FABIANA DELLA VALLE, DA GAZZETTA.IT DEL PRIMO FEBBRAIO 2022
Si dice che il buongiorno si vede dal mattino e se ripensiamo a come è cominciata la storia tra Aaron Ramsey e la Signora un fondo di verità c’è. Rewind: agosto 2019, la stagione della Juventus targata Maurizio Sarri inizia senza il tecnico in panchina (bloccato da un problema di salute) e anche senza il colpo a parametro zero di Fabio Paratici. Il centrocampista gallese preso a scadenza dall’Arsenal firma a febbraio ma arriva a Torino cinque mesi dopo e il suo inserimento in bianconero inizia dal J Medical, perché non ancora al top dopo la lesione al bicipite femorale del ginocchio sinistro che lo costrinse a 130 giorni di stop.
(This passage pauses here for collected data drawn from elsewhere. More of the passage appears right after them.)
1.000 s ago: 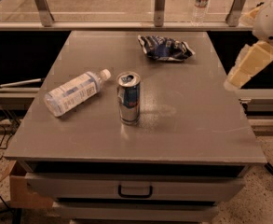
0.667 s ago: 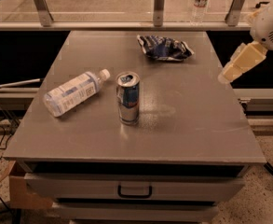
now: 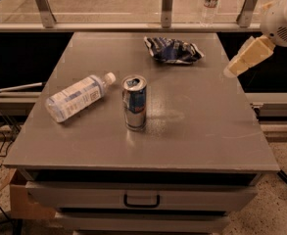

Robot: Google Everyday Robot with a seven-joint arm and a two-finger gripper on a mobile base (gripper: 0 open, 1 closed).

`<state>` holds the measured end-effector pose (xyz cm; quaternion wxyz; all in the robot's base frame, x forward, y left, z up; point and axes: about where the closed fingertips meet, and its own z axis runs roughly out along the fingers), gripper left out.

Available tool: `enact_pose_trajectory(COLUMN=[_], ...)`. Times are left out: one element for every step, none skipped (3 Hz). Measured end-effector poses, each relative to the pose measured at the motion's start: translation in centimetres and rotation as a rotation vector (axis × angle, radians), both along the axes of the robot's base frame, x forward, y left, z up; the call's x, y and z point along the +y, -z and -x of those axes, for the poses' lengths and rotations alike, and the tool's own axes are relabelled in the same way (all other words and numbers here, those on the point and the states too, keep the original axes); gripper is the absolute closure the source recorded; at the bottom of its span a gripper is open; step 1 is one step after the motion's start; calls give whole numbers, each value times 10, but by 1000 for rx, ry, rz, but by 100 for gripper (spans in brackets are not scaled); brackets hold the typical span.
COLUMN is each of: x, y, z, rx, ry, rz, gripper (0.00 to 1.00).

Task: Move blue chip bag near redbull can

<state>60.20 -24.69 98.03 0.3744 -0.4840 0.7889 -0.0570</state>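
The pincer (image 3: 230,71) hangs in the air beside the table's (image 3: 206,131) right edge, holding nothing; I cannot tell how wide it is open. It should go left to the blue chip bag (image 3: 173,50) and grab a raised fold. The bag is crumpled, flat, dark blue with white bits. The redbull can (image 3: 134,103) stands further left, nearer us.

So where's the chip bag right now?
In the camera view the chip bag lies near the far edge of the table, behind the standing can. The end effector hangs to its right, by the table's edge.
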Motion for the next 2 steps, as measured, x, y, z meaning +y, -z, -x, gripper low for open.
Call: enact_pose_trajectory(x=[10,32], y=[3,11], z=[-14,-43], rx=[-11,-23], ry=[-7,-34], rz=[-23,-74], gripper=[0,0])
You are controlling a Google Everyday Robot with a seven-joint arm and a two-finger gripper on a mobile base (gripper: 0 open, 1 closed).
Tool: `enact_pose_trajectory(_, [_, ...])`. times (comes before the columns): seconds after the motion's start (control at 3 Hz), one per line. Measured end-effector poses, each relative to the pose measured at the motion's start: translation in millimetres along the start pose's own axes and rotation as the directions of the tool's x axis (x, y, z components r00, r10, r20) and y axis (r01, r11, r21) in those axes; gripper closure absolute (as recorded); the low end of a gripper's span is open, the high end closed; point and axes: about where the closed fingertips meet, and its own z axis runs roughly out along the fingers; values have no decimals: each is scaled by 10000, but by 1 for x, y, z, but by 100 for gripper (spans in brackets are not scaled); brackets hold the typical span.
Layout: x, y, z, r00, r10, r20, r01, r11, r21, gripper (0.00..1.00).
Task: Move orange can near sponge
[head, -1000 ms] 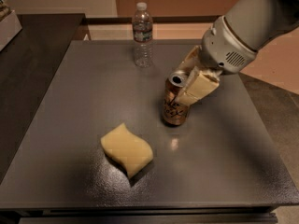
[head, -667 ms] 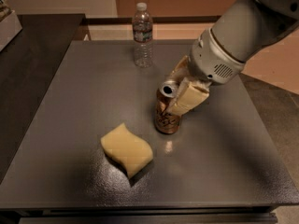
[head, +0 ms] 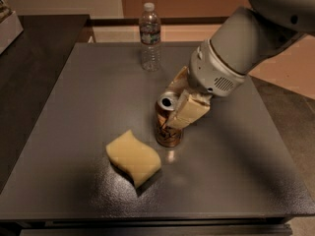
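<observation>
Orange can (head: 168,133) sits clamped between the gripper's (head: 173,111) narrowed fingers, the sponge (head: 134,157) lying near, lower-left of the gripper.

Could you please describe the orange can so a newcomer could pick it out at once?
On the dark grey table, look near the middle, just right of the pale yellow sponge. The orange can is there, clasped near its top by the gripper; unlike the clear water bottle at the far edge, it is brown-orange metal.
</observation>
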Motion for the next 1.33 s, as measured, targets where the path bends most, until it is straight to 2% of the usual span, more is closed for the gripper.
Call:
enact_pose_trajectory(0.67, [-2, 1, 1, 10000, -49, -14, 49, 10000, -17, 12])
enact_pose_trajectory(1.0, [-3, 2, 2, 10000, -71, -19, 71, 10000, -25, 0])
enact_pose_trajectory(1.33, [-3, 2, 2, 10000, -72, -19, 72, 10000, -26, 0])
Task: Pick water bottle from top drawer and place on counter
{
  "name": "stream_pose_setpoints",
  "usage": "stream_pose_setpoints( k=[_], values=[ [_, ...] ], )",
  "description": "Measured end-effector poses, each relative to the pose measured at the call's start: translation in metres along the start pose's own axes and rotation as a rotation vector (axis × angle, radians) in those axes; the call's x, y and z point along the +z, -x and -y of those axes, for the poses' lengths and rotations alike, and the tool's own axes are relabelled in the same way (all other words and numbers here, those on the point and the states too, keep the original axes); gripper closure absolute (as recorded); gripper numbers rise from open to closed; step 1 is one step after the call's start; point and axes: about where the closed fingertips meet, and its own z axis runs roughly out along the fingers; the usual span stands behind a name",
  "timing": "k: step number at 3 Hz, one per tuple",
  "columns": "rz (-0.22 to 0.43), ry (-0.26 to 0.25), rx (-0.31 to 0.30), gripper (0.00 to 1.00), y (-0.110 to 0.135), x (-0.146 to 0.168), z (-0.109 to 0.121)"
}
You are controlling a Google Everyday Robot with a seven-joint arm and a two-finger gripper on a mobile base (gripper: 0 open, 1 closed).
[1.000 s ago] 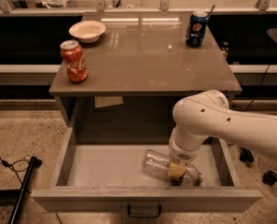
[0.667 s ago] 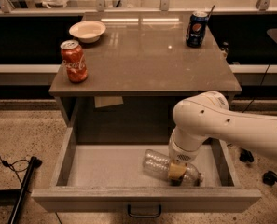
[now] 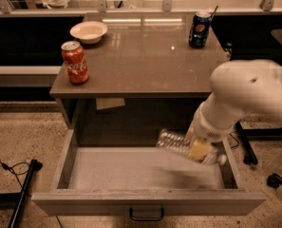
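The water bottle (image 3: 174, 143) is clear and ribbed. It lies on its side in the air above the right part of the top drawer's pale floor (image 3: 117, 171), cap end to the right. My gripper (image 3: 200, 150) reaches down from the white arm at the right and is shut on the bottle's middle, holding it clear of the floor, with a shadow below it. The drawer is pulled fully out, and its front panel (image 3: 145, 203) carries a dark handle (image 3: 146, 216). The glossy counter (image 3: 140, 61) is above and behind.
On the counter stand a red cola can (image 3: 75, 62) at the front left, a white bowl (image 3: 88, 31) at the back left and a dark blue Pepsi can (image 3: 199, 29) at the back right. A dark stand leg (image 3: 24, 189) lies on the floor at the left.
The gripper has risen with the bottle. The bottle, which lay on the drawer floor at the right, now hangs above it, and the arm has swung up and to the right.
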Motion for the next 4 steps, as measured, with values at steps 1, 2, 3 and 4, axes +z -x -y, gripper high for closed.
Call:
stream_pose_setpoints(
  k=[1, 2, 3, 4],
  values=[
    [0.041, -0.074, -0.043, 1.00, 0.001, -0.072, 0.027],
    [-0.010, -0.137, -0.105, 1.00, 0.022, -0.122, 0.070],
    [-0.095, -0.198, -0.190, 1.00, 0.059, -0.155, 0.118],
    [-0.133, -0.207, -0.254, 1.00, 0.093, -0.166, 0.153]
  ],
)
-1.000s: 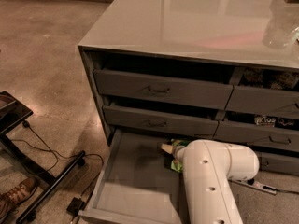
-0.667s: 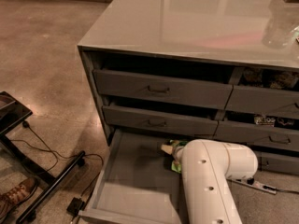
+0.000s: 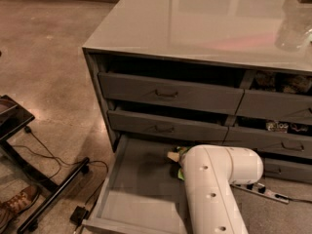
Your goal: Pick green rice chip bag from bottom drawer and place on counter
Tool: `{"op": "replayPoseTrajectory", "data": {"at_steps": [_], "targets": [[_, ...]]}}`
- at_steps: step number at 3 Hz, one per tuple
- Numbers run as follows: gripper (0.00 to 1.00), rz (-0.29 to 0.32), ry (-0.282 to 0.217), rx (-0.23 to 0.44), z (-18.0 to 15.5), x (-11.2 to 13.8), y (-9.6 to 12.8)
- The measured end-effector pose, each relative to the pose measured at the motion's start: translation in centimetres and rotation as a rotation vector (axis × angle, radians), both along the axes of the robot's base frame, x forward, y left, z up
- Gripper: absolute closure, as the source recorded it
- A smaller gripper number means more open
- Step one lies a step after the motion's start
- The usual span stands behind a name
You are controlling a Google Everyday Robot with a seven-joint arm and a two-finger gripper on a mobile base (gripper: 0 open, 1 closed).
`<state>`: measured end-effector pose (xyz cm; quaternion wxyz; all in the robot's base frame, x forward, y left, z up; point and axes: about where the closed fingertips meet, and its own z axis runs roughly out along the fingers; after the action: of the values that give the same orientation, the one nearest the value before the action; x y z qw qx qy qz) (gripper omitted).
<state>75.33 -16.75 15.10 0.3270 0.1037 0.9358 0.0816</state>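
Note:
The bottom drawer (image 3: 139,182) of the left stack is pulled out, showing its flat grey floor. My white arm (image 3: 219,179) reaches down into its right rear part. The green rice chip bag (image 3: 181,151) shows only as small green patches at the arm's left edge, mostly hidden behind it. My gripper (image 3: 174,157) is down in the drawer at the bag, almost wholly covered by the arm. The glossy grey counter (image 3: 204,23) spans the top of the cabinet.
Two handled drawers (image 3: 165,92) sit closed above the open one. The right stack's drawers (image 3: 282,83) hold dark snack packs. A clear object (image 3: 295,33) stands on the counter's right. A black stand with cables (image 3: 46,179) and a shoe (image 3: 14,204) are on the floor at left.

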Motion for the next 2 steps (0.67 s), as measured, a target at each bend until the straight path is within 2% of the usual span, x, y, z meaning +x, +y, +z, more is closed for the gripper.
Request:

Lo storico raccontava già di un giocatore fragile, che nei cinque anni con i Gunners non aveva mai saltato meno di dieci partite a stagione. Paratici però si fece ingolosire dall’opportunità di prenderlo senza dover pagare il cartellino, offrendogli un ingaggio da sette milioni netti fino al 2023. D’altronde la Juventus nel passato recente aveva fatto affaroni con i parametri zero, da Pirlo a Pogba da Dani Alves a Khedira giusto per citarne alcuni. Stavolta invece no. Tre anni dopo è difficile sostenere che nell’operazione Ramsey i benefici siano stati maggiori dei costi, tanto che ieri il suo trasferimento ai Rangers Glasgow (prestito con diritto di riscatto fissato a sei milioni, con la Juventus che contribuirà a pagare parte dell’ingaggio) è stato festeggiato dai tifosi quasi quanto l’acquisto di Vlahovic.
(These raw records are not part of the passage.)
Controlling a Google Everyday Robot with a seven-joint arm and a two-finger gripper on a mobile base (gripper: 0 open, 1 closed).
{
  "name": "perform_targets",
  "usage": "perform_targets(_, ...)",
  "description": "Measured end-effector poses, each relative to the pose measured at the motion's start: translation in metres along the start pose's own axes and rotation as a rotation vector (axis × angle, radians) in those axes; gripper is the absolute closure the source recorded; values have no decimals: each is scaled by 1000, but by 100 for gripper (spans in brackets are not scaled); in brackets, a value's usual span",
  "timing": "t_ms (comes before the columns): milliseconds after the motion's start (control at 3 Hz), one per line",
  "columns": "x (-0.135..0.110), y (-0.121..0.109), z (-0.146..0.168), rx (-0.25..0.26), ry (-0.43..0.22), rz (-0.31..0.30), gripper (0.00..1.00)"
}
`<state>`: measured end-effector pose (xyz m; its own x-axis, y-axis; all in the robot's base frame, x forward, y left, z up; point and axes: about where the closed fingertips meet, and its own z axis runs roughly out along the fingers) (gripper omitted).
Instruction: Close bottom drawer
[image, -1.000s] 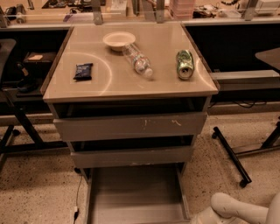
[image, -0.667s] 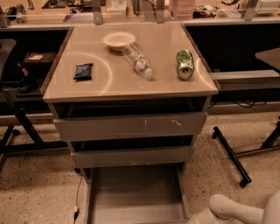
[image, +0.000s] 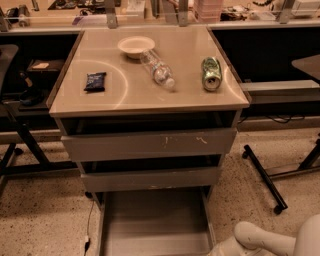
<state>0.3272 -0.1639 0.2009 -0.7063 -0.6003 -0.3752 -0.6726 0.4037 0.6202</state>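
The bottom drawer (image: 155, 222) stands pulled far out toward me at the foot of the grey cabinet. It is a long shallow empty tray, and its front lies at the lower edge of the view. Above it are the middle drawer front (image: 150, 178) and the widest top drawer front (image: 150, 144) with orange scratch marks, both slightly out. My white arm (image: 262, 240) shows at the bottom right, just right of the drawer's right rail. The gripper itself is out of view past the lower edge.
On the cabinet top (image: 190, 95) lie a white bowl (image: 136, 46), a clear bottle on its side (image: 157, 71), a green can (image: 211, 73) and a dark packet (image: 95, 81). A wheeled stand leg (image: 265, 180) is on the floor at the right, and a chair frame (image: 22, 140) at the left. A cable (image: 89, 227) hangs by the drawer's left side.
My white arm has crept slightly left, toward the drawer's right front corner. The drawers and the things on top have not moved.
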Motion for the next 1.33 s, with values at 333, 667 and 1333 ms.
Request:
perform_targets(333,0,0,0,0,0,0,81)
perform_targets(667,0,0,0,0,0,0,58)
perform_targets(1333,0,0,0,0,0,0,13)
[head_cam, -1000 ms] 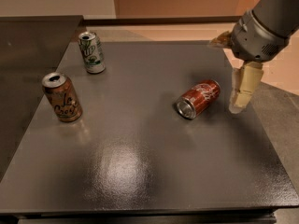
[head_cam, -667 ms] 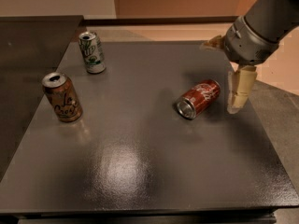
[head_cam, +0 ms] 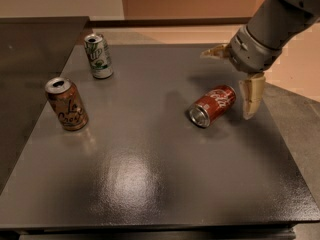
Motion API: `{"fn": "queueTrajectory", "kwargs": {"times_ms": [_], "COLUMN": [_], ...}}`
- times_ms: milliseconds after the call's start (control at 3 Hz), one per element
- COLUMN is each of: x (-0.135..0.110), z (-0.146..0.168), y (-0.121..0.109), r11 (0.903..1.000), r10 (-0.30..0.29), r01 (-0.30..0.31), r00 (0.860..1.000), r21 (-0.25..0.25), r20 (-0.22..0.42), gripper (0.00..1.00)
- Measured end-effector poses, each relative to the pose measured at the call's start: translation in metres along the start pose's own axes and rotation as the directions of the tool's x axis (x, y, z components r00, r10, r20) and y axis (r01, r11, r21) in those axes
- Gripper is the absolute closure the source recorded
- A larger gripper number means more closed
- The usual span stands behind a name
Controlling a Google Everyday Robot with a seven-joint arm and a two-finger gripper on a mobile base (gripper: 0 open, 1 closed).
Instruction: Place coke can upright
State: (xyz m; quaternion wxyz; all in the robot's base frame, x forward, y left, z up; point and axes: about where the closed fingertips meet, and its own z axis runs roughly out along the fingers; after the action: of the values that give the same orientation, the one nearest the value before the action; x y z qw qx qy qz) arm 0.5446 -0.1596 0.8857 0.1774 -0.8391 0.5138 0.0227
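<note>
On the dark grey table (head_cam: 150,184) you have three cans in all: one red, one brown-orange, one green-and-white. The coke can (head_cam: 212,105) lies on its side, right of the table's middle, with one silver end turned toward the near left and white script along its red wall (only part of the lettering shows). Well to the left of the coke can, the brown-orange can (head_cam: 66,104) stands upright; its cursive label begins "La", and the rest is hard to read. Just right of the coke can and slightly behind it hangs the one gripper (head_cam: 226,84), its two cream fingers (head_cam: 251,96) spread wide and holding nothing. One finger points down just beside the can's far end, the other points left behind the can. You cannot tell whether the near finger touches the can. The arm is cut off at the top right corner. Farthest back, left of the coke can, the 7UP can (head_cam: 99,56) stands upright, "UP" legible.
</note>
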Motion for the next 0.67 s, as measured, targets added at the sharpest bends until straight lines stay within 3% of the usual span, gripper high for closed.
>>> {"fn": "queueTrajectory", "kwargs": {"times_ms": [333, 667], "x": [0.0017, 0.0054], "z": [0.0128, 0.021], "y": [-0.004, -0.0035], "r11": [0.9931, 0.9786], "r10": [-0.103, -0.168], "r01": [0.103, 0.166], "r00": [0.995, 0.986], "r21": [-0.056, -0.121], "r20": [0.001, -0.004], "gripper": [0.0, 0.0]}}
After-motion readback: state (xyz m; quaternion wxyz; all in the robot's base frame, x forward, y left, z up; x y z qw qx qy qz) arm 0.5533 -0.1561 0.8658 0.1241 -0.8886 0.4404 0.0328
Dopo aver rifiutato tutte le opzioni, alla fine Aaron ha accettato l’ultima offerta a un soffio dal gong. Lascia Torino dopo settanta presenze e sei gol: 3043 minuti in totale, di cui 112 (poco più di una gara intera) in questa stagione. L’ultima apparizione è del 20 ottobre, sei minuti nel finale di Zenit-Juve di Champions. Per il resto, trentotto match saltati per infortunio e 212 giorni out, con la ciliegina finale del Covid: troppo condizionanti i problemi fisici. La sua stella si è accesa pochissimo, il momento più alto la gara con l’Inter nel primo anno italiano, quando segnò un gol pesante in chiave scudetto e poi fece l’assist per il 2-0 di Dybala.
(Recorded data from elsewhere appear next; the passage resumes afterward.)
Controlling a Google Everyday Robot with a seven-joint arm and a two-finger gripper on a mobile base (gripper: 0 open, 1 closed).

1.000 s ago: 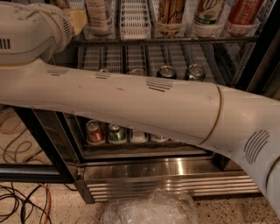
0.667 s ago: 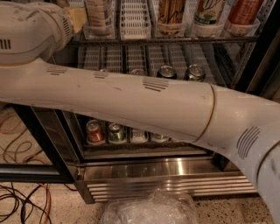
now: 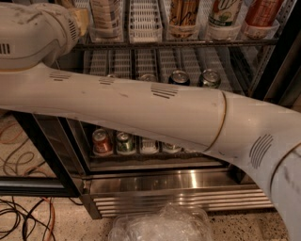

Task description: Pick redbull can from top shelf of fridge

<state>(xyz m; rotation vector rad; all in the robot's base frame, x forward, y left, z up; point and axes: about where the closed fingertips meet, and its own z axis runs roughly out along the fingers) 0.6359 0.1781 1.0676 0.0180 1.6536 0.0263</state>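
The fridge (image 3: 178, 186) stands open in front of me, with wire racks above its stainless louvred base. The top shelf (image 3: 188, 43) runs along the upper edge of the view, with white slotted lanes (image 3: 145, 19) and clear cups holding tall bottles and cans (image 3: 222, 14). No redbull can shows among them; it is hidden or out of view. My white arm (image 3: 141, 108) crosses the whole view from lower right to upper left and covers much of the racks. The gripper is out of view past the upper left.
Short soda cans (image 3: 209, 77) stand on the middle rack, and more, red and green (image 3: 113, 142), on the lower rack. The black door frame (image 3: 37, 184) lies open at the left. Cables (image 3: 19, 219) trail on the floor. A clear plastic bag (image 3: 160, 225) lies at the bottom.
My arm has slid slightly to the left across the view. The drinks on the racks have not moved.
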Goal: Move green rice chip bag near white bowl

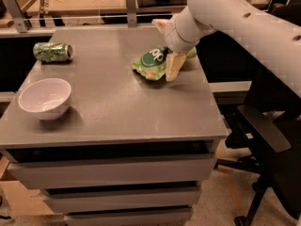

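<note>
Bag not yet lifted, the move is all ahead

The green rice chip bag [151, 62] lies on the right rear part of the grey table [141, 119], well apart from the white bowl [44, 98], which sits near the front left edge. The gripper [167, 51] is down at the bag's right end, its two tan fingers [174, 66] spread wide, one in front of the bag and one behind, holding nothing. A green soda can [52, 52] lies at the rear left. By this layout, only the approach is done; the grasp, the carry across the table and the release beside the bowl remain
</note>
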Controlling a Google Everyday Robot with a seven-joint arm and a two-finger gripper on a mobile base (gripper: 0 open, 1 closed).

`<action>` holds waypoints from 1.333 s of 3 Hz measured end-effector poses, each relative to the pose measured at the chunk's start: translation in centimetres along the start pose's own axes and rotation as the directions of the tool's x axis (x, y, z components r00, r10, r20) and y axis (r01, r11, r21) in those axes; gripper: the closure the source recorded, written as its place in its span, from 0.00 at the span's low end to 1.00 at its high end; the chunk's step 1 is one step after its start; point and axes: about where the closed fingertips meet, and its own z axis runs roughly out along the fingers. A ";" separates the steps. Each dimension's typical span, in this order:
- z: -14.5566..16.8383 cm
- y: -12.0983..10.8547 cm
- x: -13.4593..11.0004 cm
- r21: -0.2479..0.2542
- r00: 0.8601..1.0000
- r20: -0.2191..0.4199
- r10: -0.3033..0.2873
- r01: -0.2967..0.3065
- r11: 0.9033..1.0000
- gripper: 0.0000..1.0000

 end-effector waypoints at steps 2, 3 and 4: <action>1.4 0.7 0.6 -0.075 1.000 0.024 0.004 -0.002 0.997 0.15; 1.4 0.9 0.7 -0.089 0.999 0.038 0.012 -0.009 0.996 0.38; 1.2 1.0 0.7 -0.094 0.999 0.045 0.020 -0.016 0.995 0.61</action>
Troppo poco, considerando quello che è costato alla dirigenza bianconera: Ramsey, che con i bonus è arrivato a guadagnare oltre otto milioni a stagione, per la Juventus al lordo è stato un investimento complessivo da 26,4 milioni (due anni con stipendio da 10,4 più gli ultimi sette mesi della stagione in corso a sei). A conti fatti, la Juventus ha speso per lui in media 8.800 euro lordi al minuto durante la sua permanenza torinese. Se poi consideriamo solo il 2020-21, che è il periodo in cui ha giocato meno, si arriva al costo di 53.571 euro lordi al minuto. Morale: non tutti i parametri zero escono con il buco. E ora alla Juventus tutti sperano che l’arrivederci a giugno si trasformerà in addio, per liberarsi con un anno d’anticipo di uno stipendio troppo pesante.